Assigned task >> Give every line of the material again, exactly as written.

Data below >>
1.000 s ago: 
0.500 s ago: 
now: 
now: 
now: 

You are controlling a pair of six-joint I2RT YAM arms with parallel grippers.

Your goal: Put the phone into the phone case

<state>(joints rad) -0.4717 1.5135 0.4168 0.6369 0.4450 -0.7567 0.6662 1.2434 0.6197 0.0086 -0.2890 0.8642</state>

Answer to the problem >>
1.000 s ago: 
0.500 s ago: 
now: 
now: 
now: 

You are controlling a pair of six-joint I2RT YAM arms with parallel grippers.

Your goal: Put the phone into the phone case

<state>(joints rad) -0.4717 1.5135 0.4168 0.6369 0.4450 -0.7567 0.6662 1.2434 0.6197 0.0086 -0.2890 0.8642</state>

The submitted answer is complete.